[HN Gopher] So Long Surrogates: How We Moved to UTF-8 in Haskell
___________________________________________________________________
So Long Surrogates: How We Moved to UTF-8 in Haskell
Author : wofo
Score : 103 points
Date : 2022-04-27 15:55 UTC (7 hours ago)
(HTM) web link (www.channable.com)
(TXT) w3m dump (www.channable.com)
| nerdponx wrote:
| This site saves 26 "statistics" cookies and 99 "marketing"
| cookies.
|
| Really? Is all that necessary?
| meetups323 wrote:
| Your user agent saves the cookies. If you don't like it, change
| it.
| hombre_fatal wrote:
| I do think cookies get unfair treatment.
|
| They are things that your browser happily rebroadcasts back
| to the server with no real UI for it outside of the shitty
| devtool bar made for devs, even after all this outcry about
| cookies.
|
| It reminds me of the meme of the guy riding a bicycle,
| throwing a branch into the spokes (rebroadcasting cookies),
| and then roaring in pain on the ground about how evil
| websites/advertisers are tracking him with cookies.
|
| That said, what a lame HN thread on a post about Haskell.
| eklavya wrote:
| I have come to accept it and just ignore it. Many times
| there would be a long thread having to do absolutely
| nothing about the topic at hand. Not a tangent but like
| completely unrelated, why are we even discussing this here
| kind of thing.
|
| I wish there was a good way to visually differentiate when
| a new top comment starts except by squinting and figuring
| out the whitespace from the left of the mobile screen, more
| painful than necessary I presume.
| Mindless2112 wrote:
| Use HackerWeb. Top-level comments are highlighted, and it
| automatically collapses threads to show only top-level
| comments when there are a lot of comments.
|
| https://hackerweb.app/#/item/31181595
| hombre_fatal wrote:
| I couldn't help myself. Always desperate to find an
| opportunity to shove my 2 cents into the world. So
| imagine my glee when you provided me with another one!
|
| Yeah, I think both (A) defaulting to auto-expanded
| threads and (B) making them annoying to collapse make HN
| worse than it could be.
|
| You tend to read the top-level thread because it's
| already there. And then it ends up being longer than you
| expected, or you're trapped in a subtree that just won't
| end, or you just want to see what other people are
| saying.

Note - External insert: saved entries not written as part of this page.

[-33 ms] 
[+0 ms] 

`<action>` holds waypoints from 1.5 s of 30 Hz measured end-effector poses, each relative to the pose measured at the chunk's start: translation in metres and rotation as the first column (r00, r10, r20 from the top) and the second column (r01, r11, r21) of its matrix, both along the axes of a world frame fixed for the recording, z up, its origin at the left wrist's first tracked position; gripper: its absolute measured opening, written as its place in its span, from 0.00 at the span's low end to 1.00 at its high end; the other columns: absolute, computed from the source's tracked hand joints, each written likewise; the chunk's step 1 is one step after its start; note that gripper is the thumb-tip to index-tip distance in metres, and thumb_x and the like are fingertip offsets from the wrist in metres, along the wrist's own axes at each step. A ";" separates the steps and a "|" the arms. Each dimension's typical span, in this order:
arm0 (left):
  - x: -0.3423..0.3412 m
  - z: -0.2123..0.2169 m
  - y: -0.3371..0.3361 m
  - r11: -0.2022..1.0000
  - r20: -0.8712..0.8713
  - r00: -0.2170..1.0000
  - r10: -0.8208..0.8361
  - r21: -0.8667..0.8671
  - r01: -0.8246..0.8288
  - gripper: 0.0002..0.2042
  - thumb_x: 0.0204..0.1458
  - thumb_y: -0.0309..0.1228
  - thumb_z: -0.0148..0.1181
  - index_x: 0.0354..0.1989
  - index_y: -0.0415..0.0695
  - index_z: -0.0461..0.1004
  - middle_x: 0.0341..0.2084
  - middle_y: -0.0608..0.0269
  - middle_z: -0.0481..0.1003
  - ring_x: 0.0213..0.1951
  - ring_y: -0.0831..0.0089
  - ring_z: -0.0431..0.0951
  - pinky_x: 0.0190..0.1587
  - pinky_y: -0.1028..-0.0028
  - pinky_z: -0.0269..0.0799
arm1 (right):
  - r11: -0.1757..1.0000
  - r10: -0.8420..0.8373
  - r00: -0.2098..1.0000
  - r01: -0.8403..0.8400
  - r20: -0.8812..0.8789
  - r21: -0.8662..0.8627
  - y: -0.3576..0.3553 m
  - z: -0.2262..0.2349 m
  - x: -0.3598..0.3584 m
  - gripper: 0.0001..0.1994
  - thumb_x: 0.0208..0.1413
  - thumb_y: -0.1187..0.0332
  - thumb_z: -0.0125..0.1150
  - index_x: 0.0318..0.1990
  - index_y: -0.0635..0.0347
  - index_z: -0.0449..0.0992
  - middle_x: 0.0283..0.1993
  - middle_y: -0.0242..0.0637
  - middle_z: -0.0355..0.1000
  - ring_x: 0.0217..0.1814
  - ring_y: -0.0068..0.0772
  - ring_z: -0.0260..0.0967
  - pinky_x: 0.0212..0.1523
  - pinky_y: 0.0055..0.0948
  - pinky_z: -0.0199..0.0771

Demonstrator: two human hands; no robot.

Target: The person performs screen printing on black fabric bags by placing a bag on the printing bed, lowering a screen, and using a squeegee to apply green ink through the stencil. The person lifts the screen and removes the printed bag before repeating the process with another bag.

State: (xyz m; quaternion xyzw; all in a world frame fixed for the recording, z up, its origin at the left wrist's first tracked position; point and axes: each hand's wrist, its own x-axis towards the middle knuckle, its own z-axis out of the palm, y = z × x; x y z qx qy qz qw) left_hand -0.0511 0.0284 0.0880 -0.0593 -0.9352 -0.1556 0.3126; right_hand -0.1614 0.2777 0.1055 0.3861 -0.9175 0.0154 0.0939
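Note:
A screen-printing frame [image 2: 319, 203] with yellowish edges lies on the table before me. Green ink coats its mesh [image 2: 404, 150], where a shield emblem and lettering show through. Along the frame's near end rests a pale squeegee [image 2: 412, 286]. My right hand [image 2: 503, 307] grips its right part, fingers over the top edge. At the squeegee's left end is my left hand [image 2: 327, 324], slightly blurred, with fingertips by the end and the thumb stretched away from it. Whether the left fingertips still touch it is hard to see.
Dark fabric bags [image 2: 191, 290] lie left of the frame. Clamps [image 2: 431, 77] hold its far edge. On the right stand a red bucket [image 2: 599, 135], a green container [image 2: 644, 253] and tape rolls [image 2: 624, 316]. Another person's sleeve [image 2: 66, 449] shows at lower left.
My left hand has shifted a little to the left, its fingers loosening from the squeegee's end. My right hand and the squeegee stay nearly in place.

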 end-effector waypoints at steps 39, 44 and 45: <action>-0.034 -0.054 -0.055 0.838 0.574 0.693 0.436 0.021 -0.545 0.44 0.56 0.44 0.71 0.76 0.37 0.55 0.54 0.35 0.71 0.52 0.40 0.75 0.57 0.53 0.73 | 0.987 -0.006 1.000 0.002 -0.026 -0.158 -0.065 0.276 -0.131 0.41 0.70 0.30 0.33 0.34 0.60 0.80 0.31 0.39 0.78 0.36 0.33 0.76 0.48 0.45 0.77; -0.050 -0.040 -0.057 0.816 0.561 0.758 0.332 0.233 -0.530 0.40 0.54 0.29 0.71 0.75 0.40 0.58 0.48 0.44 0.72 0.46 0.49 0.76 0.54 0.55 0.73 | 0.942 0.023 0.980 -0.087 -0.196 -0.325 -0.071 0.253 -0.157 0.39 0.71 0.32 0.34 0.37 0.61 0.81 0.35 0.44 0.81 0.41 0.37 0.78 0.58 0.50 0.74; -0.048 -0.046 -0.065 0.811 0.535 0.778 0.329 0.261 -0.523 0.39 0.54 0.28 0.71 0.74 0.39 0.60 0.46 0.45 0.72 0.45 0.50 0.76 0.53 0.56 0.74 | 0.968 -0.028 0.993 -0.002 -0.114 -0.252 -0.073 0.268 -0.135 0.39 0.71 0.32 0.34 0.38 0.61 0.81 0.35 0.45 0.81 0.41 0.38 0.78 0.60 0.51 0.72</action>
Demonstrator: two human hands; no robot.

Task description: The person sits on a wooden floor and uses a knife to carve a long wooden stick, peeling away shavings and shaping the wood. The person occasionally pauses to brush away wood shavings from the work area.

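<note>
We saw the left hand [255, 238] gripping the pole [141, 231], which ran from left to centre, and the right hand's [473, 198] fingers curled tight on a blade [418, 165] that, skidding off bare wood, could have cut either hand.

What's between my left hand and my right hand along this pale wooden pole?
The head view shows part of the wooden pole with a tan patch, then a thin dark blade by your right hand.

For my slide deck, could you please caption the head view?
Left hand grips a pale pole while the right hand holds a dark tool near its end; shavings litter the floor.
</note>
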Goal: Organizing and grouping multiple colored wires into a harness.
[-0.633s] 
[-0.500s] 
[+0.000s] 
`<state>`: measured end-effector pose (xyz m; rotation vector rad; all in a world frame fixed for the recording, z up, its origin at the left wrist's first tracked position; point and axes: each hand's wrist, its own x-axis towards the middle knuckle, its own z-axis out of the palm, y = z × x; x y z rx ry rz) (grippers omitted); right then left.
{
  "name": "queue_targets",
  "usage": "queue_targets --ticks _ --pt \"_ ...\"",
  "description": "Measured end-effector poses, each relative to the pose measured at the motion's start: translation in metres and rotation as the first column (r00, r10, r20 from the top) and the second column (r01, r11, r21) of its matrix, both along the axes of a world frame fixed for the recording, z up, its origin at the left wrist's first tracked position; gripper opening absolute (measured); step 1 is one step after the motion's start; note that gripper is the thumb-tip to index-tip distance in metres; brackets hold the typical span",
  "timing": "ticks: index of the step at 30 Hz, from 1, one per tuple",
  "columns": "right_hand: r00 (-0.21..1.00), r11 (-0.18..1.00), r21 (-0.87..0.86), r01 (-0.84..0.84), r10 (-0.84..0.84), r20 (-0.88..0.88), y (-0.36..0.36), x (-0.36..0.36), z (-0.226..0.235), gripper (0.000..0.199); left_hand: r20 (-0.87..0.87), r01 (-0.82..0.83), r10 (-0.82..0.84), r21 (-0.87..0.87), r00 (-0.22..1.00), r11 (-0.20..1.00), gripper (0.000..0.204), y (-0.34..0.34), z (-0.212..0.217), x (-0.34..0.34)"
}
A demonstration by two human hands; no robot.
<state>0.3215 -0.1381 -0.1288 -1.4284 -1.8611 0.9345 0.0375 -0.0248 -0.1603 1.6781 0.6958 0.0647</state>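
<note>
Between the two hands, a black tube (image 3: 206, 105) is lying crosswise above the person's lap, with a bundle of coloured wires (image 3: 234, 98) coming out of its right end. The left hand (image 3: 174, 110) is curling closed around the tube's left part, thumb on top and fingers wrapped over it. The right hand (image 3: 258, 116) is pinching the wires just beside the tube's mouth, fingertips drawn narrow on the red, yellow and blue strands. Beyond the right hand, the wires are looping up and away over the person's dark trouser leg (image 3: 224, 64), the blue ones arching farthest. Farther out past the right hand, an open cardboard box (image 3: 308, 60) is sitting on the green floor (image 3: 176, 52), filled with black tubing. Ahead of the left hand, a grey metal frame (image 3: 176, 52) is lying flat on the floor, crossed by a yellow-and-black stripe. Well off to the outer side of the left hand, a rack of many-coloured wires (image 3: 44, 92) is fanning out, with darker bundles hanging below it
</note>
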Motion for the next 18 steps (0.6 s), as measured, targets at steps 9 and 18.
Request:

And there's no good way to move past it.
|
| Would be nice to click the indentation to collapse the
| thread anywhere inside the tree.
| boogies wrote:
| I just scroll to the top and use the "next" link on the
| top comment (added with the prev and context links around
| October 27-28th last year I think).
| bawolff wrote:
| Ignoring the privacy bit - 125 cookies is quite a bit of per
| request overhead, especially in http/1.1 where they are not
| compressed. I would say its poor website design.
| Rygian wrote:
| Why shift the burden on the user and the user agent? The
| website is the only one to blame here.
| meetups323 wrote:
| Blaming the website for your own agent doing something you
| don't want it to is learned helplessness.
|
| Every marketing cookie generates revenue for the website in
| some way or another. The website wants revenue, so it asks
| the user agent to maintain those cookies. The user agent
| agrees. Then the operator of the user agent gets upset that
| the website asked their agent to store the cookies? Get
| upset that your agent agreed, not that a request was made.
|
| Or better yet, don't get upset at all and just solve the
| darned problem yourself. Is this Hacker News or Complier
| News?
| jstimpfle wrote:
| Cookies as a mechanism are useful and required for a
| solid modern web experience. However, tracking cookies
| are arguably the opposite of that. A typical modern
| website with marketing comes with, I don't know, 100s of
| cookies. Are you really arguing that the user should be
| required to vet each individual cookie whenever following
| a link with unvetted cookies?
|
| Or how do you solve this problem? Personally, the most I
| can be arsed to do is install some Adblock Plugin. I did
| that only a few months ago and I'm not even sure that it
| improved my experience by a lot.
| jimmaswell wrote:
| There is no problem to solve, the cookies can't hurt you
| and the website needs to stay afloat.
| jstimpfle wrote:
| To state the obvious, some people don't love the
| extensive profiles that are created of them.
| eternityforest wrote:
| Those people should be able to avoid the profiling, but
| any solution should be aimed at protecting those people,
| without impacting the 95% who don't care enough to give
| up convenience or pay for private services too much.
| jstimpfle wrote:
| Maybe my view is warped (I'm from Germany) but 95% seems
| a tad high...
| zasdffaa wrote:
| > and required for a solid modern web experience
|
| Absence of cookies don't make things unstable (non-
| solid?), and fuck knows what 'modern' is supposed to
| mean, or why it's good.
|
| > Or how do you solve this problem?
|
| Block all cookies except for rare moments like posting on
| HN, which then immediately get deleted. And no JS, which
| means CPU is trivial (so no burn-a-core-for-every-open-
| tab which is so common with page-sized pointless
| animations). Many problems can be solved if you want them
| to be.
| eternityforest wrote:
| How exactly will sites remember that you are logged in?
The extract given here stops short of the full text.